Saved entries
━━━━━━━━━━━━━━━━━━━━━━━━━━━━━━

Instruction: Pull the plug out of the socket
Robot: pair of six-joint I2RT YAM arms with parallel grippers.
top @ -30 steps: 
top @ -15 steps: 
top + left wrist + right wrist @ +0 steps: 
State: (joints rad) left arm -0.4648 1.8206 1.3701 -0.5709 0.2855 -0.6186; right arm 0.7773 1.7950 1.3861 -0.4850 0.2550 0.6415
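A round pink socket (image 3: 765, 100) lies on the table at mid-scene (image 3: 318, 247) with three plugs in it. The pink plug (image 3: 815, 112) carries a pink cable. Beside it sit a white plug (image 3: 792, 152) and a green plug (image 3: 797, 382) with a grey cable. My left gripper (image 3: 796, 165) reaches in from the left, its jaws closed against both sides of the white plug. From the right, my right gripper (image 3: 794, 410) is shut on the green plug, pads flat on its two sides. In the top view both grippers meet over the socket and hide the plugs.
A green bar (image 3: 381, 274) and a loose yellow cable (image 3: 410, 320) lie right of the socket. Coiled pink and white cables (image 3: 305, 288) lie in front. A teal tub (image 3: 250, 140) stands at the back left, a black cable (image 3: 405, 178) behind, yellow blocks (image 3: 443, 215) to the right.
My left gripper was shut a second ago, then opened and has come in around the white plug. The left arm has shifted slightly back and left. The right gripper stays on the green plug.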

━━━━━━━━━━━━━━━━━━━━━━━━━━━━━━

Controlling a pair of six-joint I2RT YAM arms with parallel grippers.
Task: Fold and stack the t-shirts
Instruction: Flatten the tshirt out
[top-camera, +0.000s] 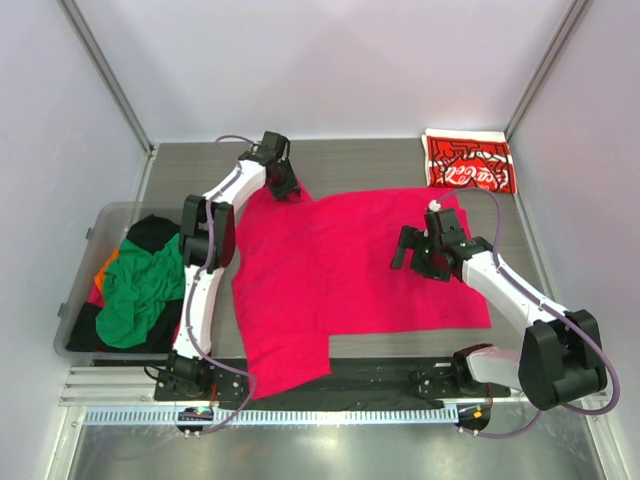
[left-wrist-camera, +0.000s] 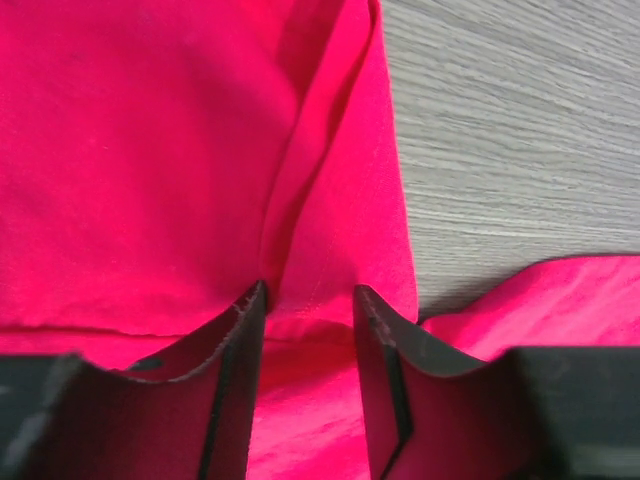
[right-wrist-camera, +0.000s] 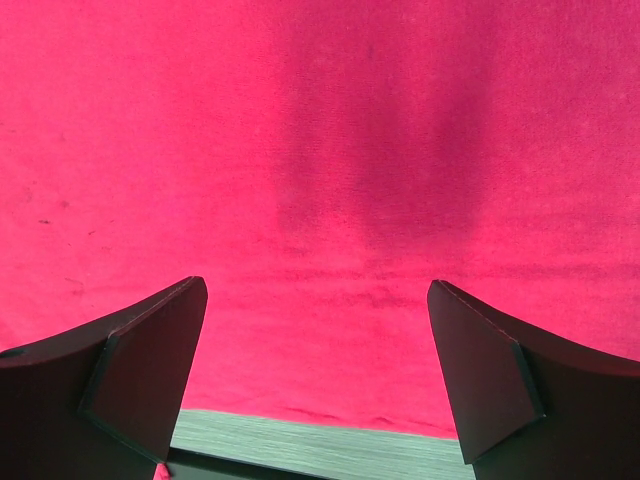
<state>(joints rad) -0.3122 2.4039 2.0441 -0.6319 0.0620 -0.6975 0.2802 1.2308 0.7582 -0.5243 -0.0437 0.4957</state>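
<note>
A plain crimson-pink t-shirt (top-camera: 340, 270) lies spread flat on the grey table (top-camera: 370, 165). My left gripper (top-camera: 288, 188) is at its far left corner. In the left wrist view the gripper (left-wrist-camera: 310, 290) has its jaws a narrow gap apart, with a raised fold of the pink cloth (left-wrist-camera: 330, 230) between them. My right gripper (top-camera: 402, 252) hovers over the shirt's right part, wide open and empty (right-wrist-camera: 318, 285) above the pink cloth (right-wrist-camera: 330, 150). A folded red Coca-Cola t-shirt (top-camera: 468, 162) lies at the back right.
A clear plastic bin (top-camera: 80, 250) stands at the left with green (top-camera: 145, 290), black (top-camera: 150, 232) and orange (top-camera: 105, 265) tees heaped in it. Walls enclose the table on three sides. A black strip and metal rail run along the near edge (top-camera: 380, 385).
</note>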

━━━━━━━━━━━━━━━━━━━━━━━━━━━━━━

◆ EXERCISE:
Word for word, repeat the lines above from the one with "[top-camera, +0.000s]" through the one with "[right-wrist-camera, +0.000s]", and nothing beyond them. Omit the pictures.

◆ RESULT FOR THIS TASK:
[top-camera, +0.000s] 
[left-wrist-camera, +0.000s] 
[right-wrist-camera, +0.000s] 

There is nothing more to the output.